→ **WORK INSTRUCTIONS**
Output only the lines of the entries that follow, starting at the one with "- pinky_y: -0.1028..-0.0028" and running down to the one with "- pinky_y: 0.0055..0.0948", both included and unchanged.

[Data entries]
****

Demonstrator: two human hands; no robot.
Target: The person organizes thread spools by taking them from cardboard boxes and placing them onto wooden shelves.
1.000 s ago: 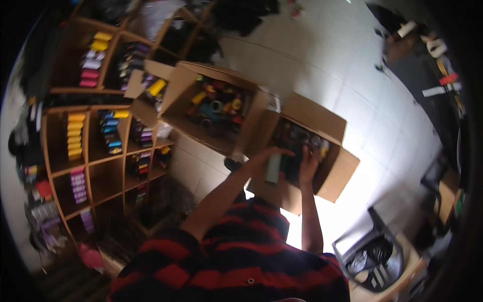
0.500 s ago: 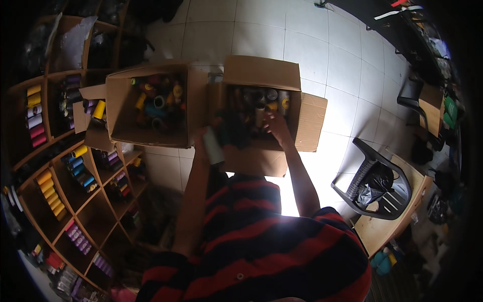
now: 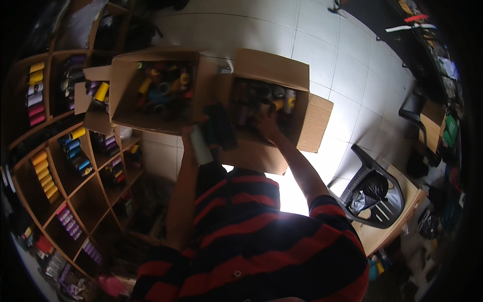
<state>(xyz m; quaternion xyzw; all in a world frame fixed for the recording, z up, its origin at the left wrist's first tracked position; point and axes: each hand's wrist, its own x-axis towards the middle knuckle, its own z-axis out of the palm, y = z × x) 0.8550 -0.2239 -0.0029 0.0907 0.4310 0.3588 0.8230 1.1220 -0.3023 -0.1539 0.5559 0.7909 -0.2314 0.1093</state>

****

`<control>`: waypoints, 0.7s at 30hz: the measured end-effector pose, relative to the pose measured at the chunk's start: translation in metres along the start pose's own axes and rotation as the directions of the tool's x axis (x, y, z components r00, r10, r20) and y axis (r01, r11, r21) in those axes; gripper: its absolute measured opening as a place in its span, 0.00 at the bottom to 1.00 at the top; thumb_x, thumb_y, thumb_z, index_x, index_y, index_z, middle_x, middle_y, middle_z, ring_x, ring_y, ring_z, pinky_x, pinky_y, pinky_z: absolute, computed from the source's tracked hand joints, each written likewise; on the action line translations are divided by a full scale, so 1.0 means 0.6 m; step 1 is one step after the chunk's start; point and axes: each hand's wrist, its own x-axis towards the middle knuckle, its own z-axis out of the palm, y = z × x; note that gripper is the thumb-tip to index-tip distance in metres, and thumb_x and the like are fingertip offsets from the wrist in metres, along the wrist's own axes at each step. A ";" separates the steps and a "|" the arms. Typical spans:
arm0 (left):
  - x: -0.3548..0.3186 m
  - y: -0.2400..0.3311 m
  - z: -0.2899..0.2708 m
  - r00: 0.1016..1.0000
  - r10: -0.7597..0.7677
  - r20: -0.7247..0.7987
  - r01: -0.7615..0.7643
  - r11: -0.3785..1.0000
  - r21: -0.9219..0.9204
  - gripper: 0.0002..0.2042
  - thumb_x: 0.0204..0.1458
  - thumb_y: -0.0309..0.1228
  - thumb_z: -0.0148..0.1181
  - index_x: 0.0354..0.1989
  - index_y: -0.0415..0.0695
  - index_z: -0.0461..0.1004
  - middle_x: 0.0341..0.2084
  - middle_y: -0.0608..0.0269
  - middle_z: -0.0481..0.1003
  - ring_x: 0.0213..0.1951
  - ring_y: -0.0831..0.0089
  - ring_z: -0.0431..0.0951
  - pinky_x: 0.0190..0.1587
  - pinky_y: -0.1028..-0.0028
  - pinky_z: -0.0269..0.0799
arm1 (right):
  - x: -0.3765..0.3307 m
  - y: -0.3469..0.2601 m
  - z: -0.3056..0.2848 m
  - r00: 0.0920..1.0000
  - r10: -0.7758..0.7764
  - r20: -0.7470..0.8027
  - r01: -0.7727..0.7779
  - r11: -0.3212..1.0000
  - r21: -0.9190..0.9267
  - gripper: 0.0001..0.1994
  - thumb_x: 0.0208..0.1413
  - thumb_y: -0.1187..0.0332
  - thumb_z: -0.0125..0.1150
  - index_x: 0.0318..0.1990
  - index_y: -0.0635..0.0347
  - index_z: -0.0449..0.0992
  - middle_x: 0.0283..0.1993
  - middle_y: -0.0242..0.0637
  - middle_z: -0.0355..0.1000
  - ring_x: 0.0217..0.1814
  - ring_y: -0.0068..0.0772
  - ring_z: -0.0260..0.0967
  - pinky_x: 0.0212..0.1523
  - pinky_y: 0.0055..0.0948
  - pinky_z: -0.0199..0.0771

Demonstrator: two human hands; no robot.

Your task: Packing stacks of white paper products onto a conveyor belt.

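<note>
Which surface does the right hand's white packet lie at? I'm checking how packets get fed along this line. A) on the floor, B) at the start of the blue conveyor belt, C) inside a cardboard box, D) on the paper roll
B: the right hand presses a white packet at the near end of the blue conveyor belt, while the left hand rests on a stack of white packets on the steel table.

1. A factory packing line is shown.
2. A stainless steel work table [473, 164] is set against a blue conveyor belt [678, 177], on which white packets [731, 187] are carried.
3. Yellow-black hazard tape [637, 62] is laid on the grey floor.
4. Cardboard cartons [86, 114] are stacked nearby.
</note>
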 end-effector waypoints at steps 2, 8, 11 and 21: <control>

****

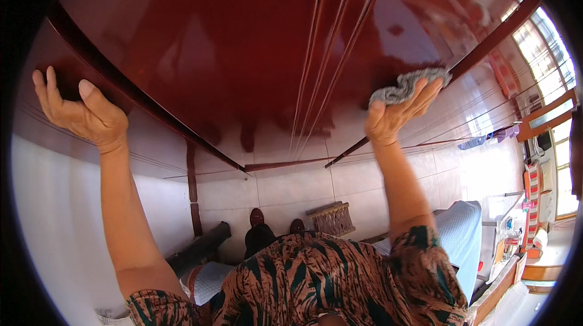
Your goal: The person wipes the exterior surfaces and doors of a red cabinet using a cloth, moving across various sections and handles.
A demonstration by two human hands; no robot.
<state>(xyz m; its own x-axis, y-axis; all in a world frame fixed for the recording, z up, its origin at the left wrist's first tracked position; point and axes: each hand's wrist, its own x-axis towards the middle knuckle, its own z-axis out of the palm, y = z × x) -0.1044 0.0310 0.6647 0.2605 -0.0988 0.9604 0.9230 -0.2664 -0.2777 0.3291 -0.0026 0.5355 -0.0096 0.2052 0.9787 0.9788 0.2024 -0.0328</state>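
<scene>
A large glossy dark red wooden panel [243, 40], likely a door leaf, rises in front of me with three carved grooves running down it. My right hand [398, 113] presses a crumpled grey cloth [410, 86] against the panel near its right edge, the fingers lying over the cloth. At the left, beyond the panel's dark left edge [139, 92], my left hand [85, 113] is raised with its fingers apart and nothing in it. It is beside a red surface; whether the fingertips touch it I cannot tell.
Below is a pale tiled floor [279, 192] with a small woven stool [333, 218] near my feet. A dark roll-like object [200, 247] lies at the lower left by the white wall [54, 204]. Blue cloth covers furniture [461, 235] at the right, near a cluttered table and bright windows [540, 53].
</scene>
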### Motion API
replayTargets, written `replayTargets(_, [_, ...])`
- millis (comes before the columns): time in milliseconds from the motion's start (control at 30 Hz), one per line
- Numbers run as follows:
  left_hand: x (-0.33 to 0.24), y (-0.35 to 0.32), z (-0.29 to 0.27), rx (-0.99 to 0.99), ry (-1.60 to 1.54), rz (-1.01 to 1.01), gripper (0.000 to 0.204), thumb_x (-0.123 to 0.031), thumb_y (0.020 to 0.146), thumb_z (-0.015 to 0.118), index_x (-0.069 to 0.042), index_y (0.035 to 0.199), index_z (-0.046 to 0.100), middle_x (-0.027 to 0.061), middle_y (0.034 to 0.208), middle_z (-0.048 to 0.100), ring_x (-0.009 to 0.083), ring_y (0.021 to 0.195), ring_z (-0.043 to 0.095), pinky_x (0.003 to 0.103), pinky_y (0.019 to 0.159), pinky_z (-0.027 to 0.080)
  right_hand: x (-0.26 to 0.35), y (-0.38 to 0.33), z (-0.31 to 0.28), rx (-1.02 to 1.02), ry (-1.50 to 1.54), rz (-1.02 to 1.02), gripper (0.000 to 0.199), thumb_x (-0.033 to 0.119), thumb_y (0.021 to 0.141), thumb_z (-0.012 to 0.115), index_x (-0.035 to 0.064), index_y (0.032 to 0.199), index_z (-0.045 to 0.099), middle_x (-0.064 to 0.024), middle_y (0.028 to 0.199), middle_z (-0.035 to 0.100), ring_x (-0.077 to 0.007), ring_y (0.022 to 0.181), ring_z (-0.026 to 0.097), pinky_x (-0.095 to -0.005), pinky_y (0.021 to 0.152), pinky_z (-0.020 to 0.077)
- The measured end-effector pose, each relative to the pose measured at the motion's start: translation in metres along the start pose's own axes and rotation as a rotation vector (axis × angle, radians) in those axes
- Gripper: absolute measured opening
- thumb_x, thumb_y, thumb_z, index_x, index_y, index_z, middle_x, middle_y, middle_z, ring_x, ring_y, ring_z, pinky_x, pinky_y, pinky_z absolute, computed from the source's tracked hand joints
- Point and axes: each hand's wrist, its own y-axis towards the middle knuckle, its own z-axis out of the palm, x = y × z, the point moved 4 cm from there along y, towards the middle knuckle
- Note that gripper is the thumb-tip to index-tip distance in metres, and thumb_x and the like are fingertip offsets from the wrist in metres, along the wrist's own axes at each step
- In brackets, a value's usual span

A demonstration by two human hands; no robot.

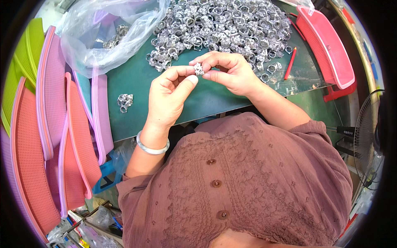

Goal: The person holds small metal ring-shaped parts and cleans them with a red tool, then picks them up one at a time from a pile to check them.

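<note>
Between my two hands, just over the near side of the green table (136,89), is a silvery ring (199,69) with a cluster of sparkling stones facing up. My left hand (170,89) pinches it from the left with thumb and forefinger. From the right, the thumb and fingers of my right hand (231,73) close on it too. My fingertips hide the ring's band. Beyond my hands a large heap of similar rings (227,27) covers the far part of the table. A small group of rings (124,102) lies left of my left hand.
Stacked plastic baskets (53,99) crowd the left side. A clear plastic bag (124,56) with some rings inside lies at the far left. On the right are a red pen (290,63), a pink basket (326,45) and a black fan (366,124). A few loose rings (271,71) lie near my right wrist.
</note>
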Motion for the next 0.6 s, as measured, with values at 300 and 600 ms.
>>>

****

→ **EXERCISE SOLUTION**
  - pinky_y: -0.1028..-0.0028
  - pinky_z: -0.0269..0.0799
arm1 (right):
  - x: -0.3765..0.3307 m
  - y: -0.3469..0.2601 m
  - z: -0.3056..0.2848 m
  - r00: 0.0920..1.0000
  - r10: -0.7758..0.7764
  - r20: -0.7470..0.8027
  - r01: -0.7727..0.7779
  - r11: -0.3212..1.0000
  - r21: -0.9190..0.9267
  - gripper: 0.0001..0.1994
  - thumb_x: 0.0208..0.1413
  - thumb_y: -0.1187..0.0332
  - thumb_z: -0.0125..0.1150
  - index_x: 0.0318..0.1990
  - index_y: -0.0635..0.0347
  - index_z: -0.0449..0.0992
  - middle_x: 0.0283..0.1993
  - middle_y: -0.0242..0.0637
  - middle_z: -0.0355..0.1000
  - ring_x: 0.0217..0.1814
  - ring_y: -0.0068..0.0772
  - ring_z: -0.0260..0.0967
  - pinky_x: 0.0212..0.1523
  - pinky_y: 0.0055..0.0948

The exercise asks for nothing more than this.